Task prompt> From the data that follows, print exactly the lines starting at the one containing "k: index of" and ending at the one containing "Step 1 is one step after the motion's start"; include both of them and nothing more.

☆ ☆ ☆ ☆ ☆ ☆ ☆

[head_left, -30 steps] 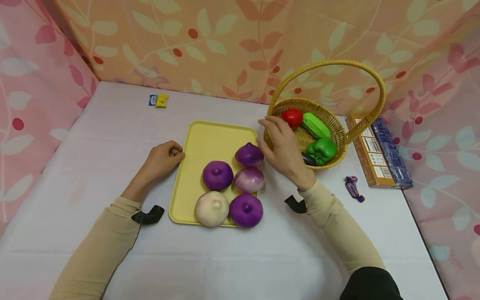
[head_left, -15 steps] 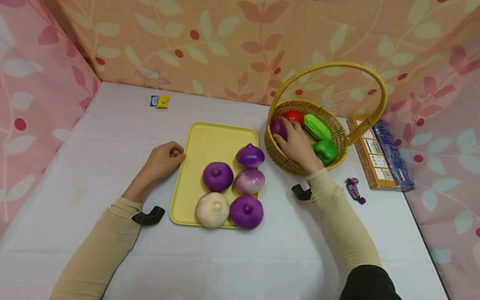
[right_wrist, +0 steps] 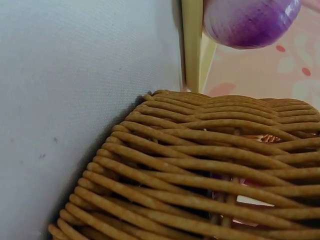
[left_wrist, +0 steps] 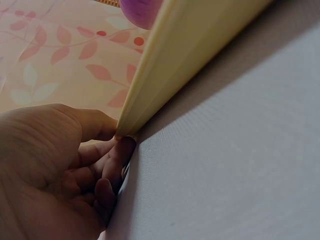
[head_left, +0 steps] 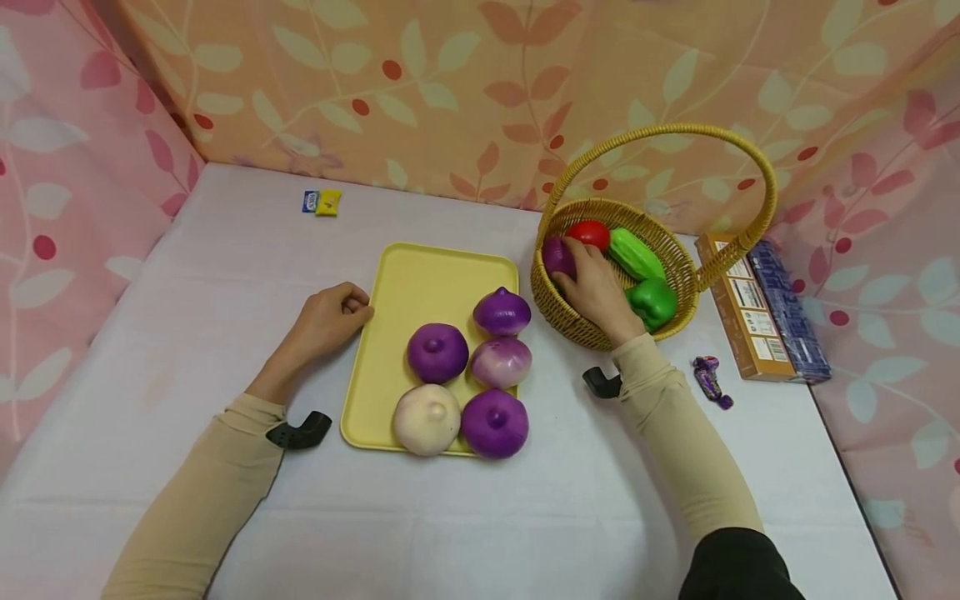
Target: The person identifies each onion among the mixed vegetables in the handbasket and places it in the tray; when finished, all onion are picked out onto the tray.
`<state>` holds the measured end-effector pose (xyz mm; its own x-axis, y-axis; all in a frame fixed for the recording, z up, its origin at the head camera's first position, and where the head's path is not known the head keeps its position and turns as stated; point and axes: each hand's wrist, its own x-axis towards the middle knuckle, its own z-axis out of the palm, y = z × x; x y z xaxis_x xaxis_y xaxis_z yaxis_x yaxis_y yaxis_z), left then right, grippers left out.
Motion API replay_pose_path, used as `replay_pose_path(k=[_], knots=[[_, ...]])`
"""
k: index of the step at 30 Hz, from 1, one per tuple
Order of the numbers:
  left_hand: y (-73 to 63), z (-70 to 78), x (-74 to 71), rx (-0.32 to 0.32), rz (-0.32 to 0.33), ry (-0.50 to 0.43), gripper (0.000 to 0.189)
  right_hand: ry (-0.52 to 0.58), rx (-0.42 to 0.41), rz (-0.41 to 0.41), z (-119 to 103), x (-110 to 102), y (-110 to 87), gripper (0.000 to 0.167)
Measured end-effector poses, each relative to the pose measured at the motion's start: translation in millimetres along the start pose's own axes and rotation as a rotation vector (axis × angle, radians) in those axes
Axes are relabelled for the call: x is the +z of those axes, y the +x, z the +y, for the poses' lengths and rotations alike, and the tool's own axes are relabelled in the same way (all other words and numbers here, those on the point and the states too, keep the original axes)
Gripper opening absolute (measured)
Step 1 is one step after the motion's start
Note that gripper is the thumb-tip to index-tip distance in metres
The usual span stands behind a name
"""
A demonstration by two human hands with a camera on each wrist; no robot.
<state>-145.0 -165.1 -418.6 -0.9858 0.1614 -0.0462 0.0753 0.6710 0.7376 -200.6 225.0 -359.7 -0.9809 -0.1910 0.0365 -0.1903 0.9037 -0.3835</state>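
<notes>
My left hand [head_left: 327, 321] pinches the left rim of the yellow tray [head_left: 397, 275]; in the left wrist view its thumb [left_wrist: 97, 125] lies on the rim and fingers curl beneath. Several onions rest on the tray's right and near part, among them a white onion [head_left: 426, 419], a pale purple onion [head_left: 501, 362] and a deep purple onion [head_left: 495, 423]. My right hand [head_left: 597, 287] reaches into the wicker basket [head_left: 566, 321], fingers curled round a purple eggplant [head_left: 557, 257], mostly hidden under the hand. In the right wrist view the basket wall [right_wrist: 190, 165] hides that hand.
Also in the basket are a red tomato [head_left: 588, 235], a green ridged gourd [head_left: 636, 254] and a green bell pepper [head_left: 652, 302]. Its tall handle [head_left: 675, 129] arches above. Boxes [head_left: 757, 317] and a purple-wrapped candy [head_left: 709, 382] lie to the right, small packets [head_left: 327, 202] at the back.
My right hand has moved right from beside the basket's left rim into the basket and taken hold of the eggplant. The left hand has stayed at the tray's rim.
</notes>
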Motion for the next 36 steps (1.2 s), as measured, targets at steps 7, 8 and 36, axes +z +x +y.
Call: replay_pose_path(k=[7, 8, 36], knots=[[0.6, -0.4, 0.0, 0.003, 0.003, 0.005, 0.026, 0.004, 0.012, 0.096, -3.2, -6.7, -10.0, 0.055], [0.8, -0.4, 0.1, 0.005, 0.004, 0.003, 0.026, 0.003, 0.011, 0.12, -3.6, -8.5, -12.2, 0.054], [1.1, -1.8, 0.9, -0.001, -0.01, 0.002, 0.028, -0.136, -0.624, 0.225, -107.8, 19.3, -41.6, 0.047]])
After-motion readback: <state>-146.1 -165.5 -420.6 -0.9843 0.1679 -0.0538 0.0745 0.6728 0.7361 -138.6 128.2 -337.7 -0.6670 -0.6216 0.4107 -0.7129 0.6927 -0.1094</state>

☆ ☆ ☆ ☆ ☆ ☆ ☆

Answer box>
k: index of the step at 30 Hz, from 1, one per tuple
Order of the numbers:
  left_hand: y (-73 to 63), z (-70 to 78), x (-74 to 71), rx (-0.32 to 0.32), rz (-0.32 to 0.33), ry (-0.50 to 0.43), gripper (0.000 to 0.189)
  right_hand: ry (-0.52 to 0.58), rx (-0.42 to 0.41), rz (-0.41 to 0.41), z (-119 to 103), x (-110 to 102), y (-110 to 87), gripper (0.000 to 0.167)
Measured end-effector poses, each relative to the pose measured at the motion's start: translation in millimetres along the start pose's own axes and rotation as a rotation vector (axis × angle, radians) in those axes
Axes are relabelled for the call: x is the +z of those axes, y the +x, z the +y, for the poses' lengths and rotations alike, and the tool's own axes are relabelled in the same way (all other words and numbers here, those on the point and the states too, keep the original axes)
Gripper opening absolute (measured)
Step 1 is one step after the motion's start

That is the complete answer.